_Task_.
State, as a number alone, how many lines of the entries contain the word "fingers".
►
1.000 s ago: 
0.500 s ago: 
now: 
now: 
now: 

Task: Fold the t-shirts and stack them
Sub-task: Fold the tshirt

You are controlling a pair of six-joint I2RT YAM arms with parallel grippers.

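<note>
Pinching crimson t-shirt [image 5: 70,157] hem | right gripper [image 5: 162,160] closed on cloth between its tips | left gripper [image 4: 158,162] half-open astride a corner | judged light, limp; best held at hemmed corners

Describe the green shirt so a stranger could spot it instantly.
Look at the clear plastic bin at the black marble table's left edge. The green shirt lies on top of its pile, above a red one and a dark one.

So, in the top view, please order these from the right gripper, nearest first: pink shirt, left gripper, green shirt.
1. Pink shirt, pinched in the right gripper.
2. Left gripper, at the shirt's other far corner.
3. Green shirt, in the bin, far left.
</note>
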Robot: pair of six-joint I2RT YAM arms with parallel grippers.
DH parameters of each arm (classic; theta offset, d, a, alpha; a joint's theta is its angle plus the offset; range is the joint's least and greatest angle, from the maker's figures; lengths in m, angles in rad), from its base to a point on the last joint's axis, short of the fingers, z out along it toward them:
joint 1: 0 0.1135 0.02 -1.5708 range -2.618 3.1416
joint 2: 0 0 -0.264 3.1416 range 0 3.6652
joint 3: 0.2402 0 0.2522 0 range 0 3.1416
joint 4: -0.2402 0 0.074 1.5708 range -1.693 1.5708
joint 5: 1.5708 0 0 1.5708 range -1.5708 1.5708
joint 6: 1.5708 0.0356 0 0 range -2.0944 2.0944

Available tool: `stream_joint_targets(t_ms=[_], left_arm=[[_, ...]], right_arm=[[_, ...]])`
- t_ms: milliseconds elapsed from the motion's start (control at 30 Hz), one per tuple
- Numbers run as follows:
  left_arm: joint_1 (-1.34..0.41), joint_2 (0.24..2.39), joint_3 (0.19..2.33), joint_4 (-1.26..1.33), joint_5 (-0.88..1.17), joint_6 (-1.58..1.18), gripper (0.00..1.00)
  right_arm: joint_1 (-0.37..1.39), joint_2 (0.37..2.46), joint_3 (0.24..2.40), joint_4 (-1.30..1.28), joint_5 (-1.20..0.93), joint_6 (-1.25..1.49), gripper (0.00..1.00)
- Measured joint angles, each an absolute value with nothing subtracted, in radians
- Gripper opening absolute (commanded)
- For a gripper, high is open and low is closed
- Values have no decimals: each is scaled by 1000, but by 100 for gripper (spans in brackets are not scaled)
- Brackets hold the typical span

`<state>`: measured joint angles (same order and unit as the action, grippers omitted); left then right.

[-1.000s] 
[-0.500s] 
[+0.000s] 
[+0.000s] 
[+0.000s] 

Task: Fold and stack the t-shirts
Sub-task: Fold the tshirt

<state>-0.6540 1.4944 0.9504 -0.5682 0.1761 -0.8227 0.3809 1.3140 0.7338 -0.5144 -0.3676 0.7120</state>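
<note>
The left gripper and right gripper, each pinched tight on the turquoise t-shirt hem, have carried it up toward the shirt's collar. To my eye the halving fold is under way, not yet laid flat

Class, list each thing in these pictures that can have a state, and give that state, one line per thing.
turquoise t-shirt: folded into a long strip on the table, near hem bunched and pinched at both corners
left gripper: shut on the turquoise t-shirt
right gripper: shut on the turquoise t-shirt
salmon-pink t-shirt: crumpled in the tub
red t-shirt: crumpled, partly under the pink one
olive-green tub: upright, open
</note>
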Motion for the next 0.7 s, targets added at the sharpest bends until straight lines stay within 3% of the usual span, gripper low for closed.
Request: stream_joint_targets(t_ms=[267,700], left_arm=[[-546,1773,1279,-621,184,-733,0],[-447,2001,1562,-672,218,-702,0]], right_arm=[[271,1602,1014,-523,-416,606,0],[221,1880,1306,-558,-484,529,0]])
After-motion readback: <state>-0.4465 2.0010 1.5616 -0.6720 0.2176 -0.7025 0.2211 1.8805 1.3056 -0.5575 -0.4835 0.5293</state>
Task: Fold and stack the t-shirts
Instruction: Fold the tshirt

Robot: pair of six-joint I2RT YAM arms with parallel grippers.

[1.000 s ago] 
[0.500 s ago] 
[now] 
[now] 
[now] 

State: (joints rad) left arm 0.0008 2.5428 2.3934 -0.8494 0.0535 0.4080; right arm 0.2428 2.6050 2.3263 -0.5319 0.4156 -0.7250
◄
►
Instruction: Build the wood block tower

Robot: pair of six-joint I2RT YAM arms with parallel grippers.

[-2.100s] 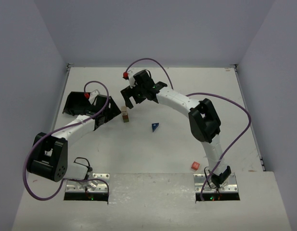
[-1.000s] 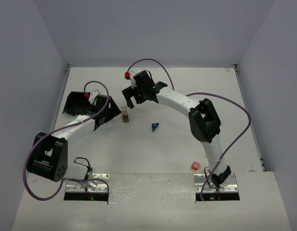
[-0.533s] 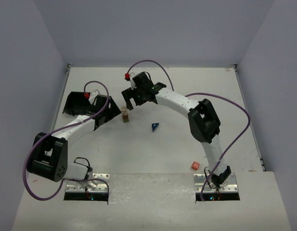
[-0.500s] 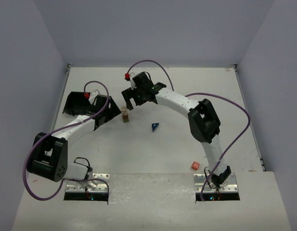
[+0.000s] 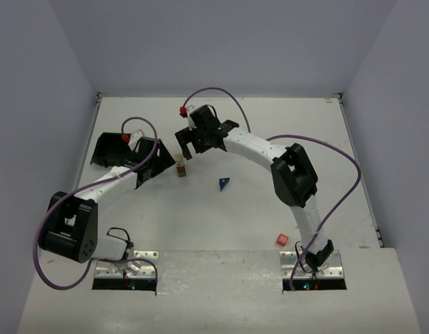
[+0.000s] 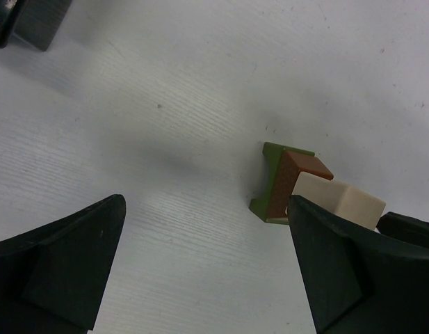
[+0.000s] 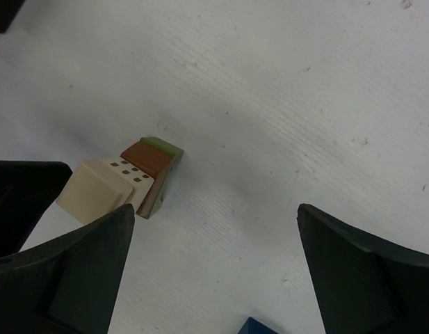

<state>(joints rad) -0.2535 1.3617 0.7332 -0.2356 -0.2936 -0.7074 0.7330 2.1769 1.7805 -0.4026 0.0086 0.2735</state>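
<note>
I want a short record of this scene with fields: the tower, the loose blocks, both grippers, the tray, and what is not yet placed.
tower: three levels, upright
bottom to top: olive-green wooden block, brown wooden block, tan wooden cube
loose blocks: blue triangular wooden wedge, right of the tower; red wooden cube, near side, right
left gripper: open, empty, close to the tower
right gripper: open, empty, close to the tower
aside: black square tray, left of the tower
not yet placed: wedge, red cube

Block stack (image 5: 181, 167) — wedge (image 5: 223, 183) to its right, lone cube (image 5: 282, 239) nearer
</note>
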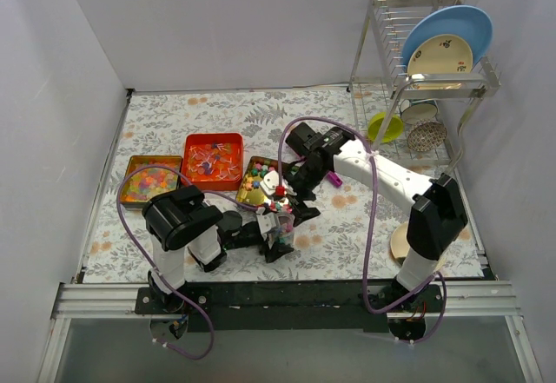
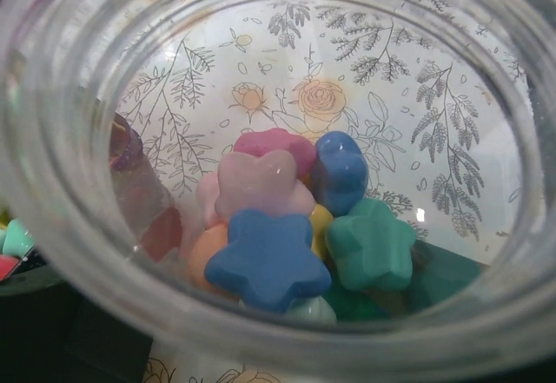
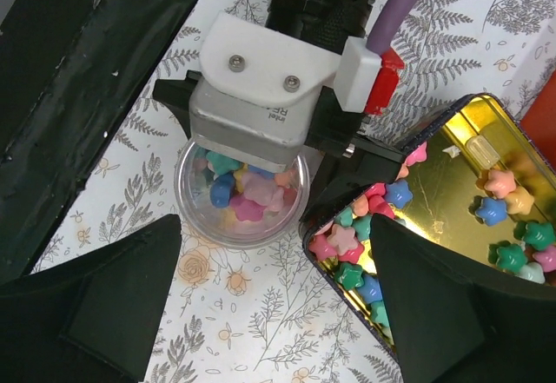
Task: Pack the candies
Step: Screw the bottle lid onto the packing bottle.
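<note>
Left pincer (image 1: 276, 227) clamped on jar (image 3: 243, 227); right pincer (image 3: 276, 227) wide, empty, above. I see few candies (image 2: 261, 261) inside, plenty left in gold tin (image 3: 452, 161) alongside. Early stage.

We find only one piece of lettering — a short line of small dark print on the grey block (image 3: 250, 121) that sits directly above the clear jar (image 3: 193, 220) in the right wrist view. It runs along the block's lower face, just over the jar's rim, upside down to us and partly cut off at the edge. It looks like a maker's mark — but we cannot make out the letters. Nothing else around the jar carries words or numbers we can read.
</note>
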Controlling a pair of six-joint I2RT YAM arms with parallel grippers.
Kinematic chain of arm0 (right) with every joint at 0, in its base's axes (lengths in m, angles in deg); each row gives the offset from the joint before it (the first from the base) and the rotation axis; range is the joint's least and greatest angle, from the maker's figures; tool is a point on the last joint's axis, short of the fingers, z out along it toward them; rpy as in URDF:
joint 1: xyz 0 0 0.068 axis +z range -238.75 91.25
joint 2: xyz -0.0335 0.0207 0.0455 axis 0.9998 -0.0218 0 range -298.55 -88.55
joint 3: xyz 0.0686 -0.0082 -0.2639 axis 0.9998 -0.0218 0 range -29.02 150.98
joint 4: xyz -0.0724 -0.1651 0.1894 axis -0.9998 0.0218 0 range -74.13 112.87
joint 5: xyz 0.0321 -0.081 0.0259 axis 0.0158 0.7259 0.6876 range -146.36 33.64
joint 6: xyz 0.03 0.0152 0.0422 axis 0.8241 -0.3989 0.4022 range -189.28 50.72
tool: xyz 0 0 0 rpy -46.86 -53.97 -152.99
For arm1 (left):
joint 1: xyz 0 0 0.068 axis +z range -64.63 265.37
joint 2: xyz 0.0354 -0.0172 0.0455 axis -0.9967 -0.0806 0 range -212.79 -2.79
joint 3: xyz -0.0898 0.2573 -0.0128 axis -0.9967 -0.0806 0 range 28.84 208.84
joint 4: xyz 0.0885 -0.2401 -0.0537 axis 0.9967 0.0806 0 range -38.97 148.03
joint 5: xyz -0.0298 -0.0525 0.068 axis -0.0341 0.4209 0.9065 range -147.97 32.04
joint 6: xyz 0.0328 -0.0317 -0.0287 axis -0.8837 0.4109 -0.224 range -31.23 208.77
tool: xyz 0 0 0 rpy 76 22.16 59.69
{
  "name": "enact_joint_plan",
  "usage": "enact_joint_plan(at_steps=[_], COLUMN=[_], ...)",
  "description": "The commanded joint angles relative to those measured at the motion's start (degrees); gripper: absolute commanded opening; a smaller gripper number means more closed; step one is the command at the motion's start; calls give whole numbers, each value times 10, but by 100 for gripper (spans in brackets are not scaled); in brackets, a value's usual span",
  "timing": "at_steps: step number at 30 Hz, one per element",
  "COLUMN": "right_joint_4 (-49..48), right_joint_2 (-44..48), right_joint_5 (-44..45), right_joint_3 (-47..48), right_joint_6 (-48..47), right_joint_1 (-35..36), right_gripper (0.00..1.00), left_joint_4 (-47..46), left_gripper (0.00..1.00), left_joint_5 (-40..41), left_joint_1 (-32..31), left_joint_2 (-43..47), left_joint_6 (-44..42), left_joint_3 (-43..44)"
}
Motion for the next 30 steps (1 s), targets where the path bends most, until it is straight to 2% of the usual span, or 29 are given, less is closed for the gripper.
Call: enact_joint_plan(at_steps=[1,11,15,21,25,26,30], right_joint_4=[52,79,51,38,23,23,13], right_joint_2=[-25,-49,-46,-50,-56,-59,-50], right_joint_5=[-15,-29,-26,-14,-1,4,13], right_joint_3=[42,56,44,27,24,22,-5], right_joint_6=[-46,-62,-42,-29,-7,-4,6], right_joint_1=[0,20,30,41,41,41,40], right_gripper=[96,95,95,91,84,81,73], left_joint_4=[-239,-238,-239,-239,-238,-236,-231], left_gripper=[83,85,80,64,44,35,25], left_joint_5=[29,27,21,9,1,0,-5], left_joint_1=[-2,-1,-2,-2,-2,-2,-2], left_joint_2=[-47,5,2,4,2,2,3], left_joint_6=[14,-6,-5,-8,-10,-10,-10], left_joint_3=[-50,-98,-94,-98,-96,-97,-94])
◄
_Task answer_.
2